▸ **Input data**:
● ● ● ● ● ● ●
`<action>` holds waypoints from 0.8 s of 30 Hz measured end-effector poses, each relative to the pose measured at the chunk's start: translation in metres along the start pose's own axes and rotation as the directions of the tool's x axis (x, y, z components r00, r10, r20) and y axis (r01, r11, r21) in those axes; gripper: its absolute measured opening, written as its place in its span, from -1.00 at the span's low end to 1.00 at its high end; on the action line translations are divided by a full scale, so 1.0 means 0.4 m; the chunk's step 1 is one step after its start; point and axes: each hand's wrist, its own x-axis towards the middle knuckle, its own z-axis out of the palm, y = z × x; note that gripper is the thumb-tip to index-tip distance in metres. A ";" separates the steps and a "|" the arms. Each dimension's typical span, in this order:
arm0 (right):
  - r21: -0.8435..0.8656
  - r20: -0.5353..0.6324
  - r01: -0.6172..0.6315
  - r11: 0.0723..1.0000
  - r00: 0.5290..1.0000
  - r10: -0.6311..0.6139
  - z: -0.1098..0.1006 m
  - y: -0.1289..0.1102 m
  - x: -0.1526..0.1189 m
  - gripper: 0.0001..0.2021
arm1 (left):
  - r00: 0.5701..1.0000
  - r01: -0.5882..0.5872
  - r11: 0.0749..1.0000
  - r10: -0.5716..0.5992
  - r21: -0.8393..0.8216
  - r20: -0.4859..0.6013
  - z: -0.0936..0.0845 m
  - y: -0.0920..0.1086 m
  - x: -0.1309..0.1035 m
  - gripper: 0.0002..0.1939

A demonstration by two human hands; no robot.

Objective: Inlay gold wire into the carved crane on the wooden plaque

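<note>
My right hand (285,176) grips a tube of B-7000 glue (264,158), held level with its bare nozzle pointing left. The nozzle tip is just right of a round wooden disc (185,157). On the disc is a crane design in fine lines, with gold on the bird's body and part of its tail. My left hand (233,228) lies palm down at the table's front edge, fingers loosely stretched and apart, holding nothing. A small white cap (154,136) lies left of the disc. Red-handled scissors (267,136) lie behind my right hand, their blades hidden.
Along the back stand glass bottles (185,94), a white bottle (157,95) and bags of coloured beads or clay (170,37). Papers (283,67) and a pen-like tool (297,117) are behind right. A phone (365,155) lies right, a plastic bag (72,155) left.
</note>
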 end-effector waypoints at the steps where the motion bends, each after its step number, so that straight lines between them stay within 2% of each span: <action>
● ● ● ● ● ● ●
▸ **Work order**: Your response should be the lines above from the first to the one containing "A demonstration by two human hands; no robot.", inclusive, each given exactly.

▸ **Answer to this task**:
`<action>` holds waypoints from 0.8 s of 30 Hz measured end-effector poses, each relative to the pose measured at the chunk's start: translation in metres along the start pose's own axes and rotation as the directions of the tool's x axis (x, y, z components r00, r10, r20) and y axis (r01, r11, r21) in those axes; gripper: its absolute measured opening, written as its place in its span, from -1.00 at the span's low end to 1.00 at its high end; on the action line translations are divided by a full scale, so 1.0 means 0.4 m; the chunk's step 1 is one step after its start; point and axes: each hand's wrist, its own x-axis towards the middle knuckle, its own z-axis out of the palm, y = z × x; note that gripper is the thumb-tip to index-tip distance in metres. A ";" separates the steps and a "|" the arms. Each dimension's typical span, in this order:
arm0 (right):
  - r21: -0.8435..0.8656
  - r20: -0.5353..0.6324
  - r01: -0.6172..0.6315
  - r11: 0.0723..1.0000
  - r00: 0.5290..1.0000
  - r10: -0.6311..0.6139
  - z: -0.1098..0.1006 m
  - y: -0.1289..0.1102 m
  - x: -0.1526..0.1189 m
  - gripper: 0.0001..0.2021
arm1 (left):
  - r00: 0.5701..1.0000
  - r01: -0.5882..0.5872
  - r11: 0.0749..1.0000
  - r10: -0.5716..0.5992
  - r21: -0.8393..0.8216
  - r20: -0.4859..0.6013
  - z: -0.0936..0.0845 m
  - y: -0.0920..0.1086 m
  - x: -0.1309..0.1035 m
  - gripper: 0.0002..0.1939

A demonstration by two human hands; no robot.

That's the answer, with nothing more to add.